■ Try it:
If a line in the data holds "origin", copy that line out in full.

■ Information supplied:

• • • • •

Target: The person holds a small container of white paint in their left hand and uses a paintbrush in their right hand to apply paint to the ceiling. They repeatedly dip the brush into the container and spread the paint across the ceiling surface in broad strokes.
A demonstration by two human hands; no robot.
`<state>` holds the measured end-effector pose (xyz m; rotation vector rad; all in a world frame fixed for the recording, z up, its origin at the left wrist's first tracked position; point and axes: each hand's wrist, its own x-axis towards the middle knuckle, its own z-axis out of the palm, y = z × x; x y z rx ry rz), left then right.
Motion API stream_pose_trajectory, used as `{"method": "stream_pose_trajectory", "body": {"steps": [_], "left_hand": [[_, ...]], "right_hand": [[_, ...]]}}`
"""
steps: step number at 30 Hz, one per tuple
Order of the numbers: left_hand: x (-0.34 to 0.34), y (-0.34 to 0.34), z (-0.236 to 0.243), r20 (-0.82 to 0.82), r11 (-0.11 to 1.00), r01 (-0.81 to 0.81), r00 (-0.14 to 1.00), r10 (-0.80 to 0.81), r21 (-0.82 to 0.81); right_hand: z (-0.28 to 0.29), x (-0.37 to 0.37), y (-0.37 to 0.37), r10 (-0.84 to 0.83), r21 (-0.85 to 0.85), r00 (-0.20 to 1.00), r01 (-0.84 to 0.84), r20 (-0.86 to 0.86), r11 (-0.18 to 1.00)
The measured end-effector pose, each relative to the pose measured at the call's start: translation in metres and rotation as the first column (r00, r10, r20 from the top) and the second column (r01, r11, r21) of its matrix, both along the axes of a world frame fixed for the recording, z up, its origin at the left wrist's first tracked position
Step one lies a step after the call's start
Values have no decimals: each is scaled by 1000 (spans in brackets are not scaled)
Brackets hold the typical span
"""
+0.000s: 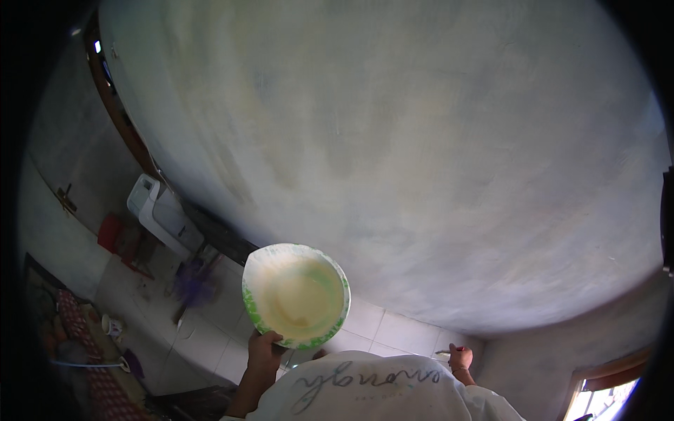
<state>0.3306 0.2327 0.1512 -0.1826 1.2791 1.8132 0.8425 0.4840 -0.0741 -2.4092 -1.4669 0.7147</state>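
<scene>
My left hand [265,354] grips the lower rim of a green, white-smeared plastic bowl [295,295] that has pale cream liquid in it. The bowl is held up below the pale, patchily coated wall [421,154] that fills much of the view. My right hand [460,356] is low at the right of my shirt, its fingers closed on a small tool with a light-coloured part [442,355], too small to make out.
White tiled floor [382,330] lies below. At left are a white plastic object [158,210], a red chair [112,231], a blurred purple item [189,284] and checked cloth [74,330] with small items. A window [597,396] is at lower right.
</scene>
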Motion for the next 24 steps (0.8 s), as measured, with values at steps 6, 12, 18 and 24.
{"method": "stream_pose_trajectory", "body": {"steps": [6,12,18,24], "left_hand": [[-7,8,2,-5,998,-63,998,63,9],[-11,0,-6,-8,999,-7,1000,7,37],[-17,1,-10,43,998,44,998,-46,44],[-30,5,-15,40,991,110,993,-113,75]], "right_hand": [[7,-13,18,95,139,993,-105,72,985],[32,-27,24,167,178,984,-175,58,968],[76,-83,22,350,377,903,-242,-248,894],[220,-165,-6,525,469,740,-318,-420,824]]}}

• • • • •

■ Task answer:
`<state>` holds the measured end-effector pose (xyz m; rotation vector rad; all in a world frame fixed for the recording, z up, its origin at the left wrist's first tracked position; point and axes: each hand's wrist, its own x-axis towards the middle knuckle, its own z-axis out of the palm, y = z × x; x y z rx ry rz), left then right.
The measured end-effector pose, each relative to the pose measured at the call's start: translation in metres and rotation as the first column (r00, r10, r20 from the top) and the second column (r01, r11, r21) of its matrix, both along the axes of a world frame fixed for the recording, z up, its origin at the left wrist's first tracked position

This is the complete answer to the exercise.